Mortelle caïpirinha? Emoi au Brésil après des intoxications à l'alcool frelaté
Risquer la mort en dégustant son cocktail préféré? Des bars chics de Sao Paulo aux plages de Rio de Janeiro, l'inquiétude se répand au Brésil après une vague d'intoxications dues à des alcools frelatés.
Une personne est morte après une intoxication avérée au méthanol, une substance hautement toxique, et 11 autres décès suspects font l'objet d'analyses, a indiqué vendredi le ministère de la Santé dans un communiqué.
Au total, 11 intoxications ont été confirmées et une centaine de cas suspects enregistrés.

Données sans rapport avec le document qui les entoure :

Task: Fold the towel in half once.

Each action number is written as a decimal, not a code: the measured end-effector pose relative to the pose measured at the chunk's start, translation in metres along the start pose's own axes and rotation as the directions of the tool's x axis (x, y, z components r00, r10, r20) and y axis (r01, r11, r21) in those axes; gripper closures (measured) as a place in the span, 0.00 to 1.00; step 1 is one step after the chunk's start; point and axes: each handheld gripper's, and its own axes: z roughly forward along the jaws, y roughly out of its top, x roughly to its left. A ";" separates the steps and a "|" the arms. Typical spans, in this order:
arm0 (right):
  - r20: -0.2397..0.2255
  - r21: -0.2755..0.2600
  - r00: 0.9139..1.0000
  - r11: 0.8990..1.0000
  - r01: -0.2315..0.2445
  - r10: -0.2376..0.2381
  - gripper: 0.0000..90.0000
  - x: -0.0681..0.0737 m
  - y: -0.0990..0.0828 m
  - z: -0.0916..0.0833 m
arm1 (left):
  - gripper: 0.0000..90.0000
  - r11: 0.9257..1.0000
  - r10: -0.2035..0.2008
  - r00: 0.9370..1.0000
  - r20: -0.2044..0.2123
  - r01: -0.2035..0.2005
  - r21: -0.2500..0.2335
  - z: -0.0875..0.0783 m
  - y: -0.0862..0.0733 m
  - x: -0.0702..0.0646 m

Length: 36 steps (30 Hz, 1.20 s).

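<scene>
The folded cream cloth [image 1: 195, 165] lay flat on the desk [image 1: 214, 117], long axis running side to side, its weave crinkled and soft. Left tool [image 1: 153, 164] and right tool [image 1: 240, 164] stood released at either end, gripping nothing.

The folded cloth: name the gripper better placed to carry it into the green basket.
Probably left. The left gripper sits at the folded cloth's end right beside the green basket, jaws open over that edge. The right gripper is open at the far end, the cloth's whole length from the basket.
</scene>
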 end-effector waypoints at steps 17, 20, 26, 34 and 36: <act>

La plupart se concentrent dans l'Etat de Sao Paulo, mais des cas ont été aussi signalés dans quatre autres régions et dans la capitale Brasilia.
Les médias locaux rapportent que des victimes sont tombées dans le coma et ont évoqué le sort d'une femme ayant perdu la vue après avoir bu trois verres de vodka dans un bar de Sao Paulo, la capitale économique.
Ces nouvelles ont semé la peur, et beaucoup de consommateurs évitent désormais le gin, la vodka et la cachaça — base de la célèbre caïpirinha brésilienne.
"C'est sûr que je ne sortirai pas boire ce week-end, tout ça est préoccupant", a déclaré vendredi à l'AFP Rafael Martinez, architecte de 30 ans, en déjeunant dans le quartier Jardins à Sao Paulo, où un bar a été fermé par les autorités.
"Pour l'instant, je préfère me limiter au soda ou, au maximum, à la bière, car ils ont dit que c'est plus difficile à falsifier", ajoute-t-il.
Le ministre de la Santé Alexandre Padilha a demandé aux Brésiliens de se méfier des alcools distillés.
Le mystère plane pour l'heure sur l'origine de cet alcool frelaté. La police cherche notamment à savoir si le crime organisé est impliqué.
Les autorités ont mis en place une "cellule de crise" et s'efforcent de s'approvisionner en antidotes connus au méthanol, tant à l'intérieur qu'à l'étranger.
Le méthanol est un produit chimique industriel hautement toxique pour l'homme, qui attaque le foie et les nerfs. On le trouve parfois dans des boissons alcoolisées contrefaites ou mal fabriquées.
- "Pourquoi prendre un risque?" -
Vendredi soir dans le quartier de Vila Mariana, à Sao Paulo, dans une rue habituellement animée, la plupart des bars étaient quasi déserts, a constaté un vidéaste de l'AFP.
Nikolaos Loukopoulos, 55 ans, propriétaire du restaurant grec Athenas dans un autre quartier de la mégalopole, a décidé d'arrêter de vendre des alcools pendant au moins une semaine.
Jeudi soir, "personne n'a acheté de boissons... même moi, je ne veux pas boire. Une bière par cette chaleur ça fait du bien, pourquoi prendre un risque?", lâche-t-il.
Première destination touristique du pays, Rio de Janeiro n'a enregistré aucun cas, mais plusieurs restaurants ont publié des communiqués sur Instagram pour rassurer leurs clients.
Thais Flores, 28 ans, chirurgienne-dentiste venue de Sao Paulo, a acheté à contrecœur une Corona à l'un des kiosques servant des cocktails sur la célèbre plage d'Ipanema.
Elle "n'aime pas vraiment la bière" mais, par les temps qui courent, c'est la boisson qui a sa "préférence", confie-t-elle.
Son amie de Rio, Raquel Marques, 29 ans, a néanmoins opté pour une caïpi-vodka. "J'ai peur", reconnaît-elle, mais "le gars a dit qu'il l'avait achetée au marché".
Le propriétaire du kiosque, Fabio de Souza, 44 ans, raconte que "quatre personnes ont déjà posé la question sur le méthanol".
Il est inquiet pour ses affaires, mais il explique qu'il laisse ses clients goûter l'alcool pur "pour qu'ils se sentent plus en confiance" avant de commander un cocktail.
Ni lui, ni ses clients, ne savaient que le méthanol est inodore et sans saveur.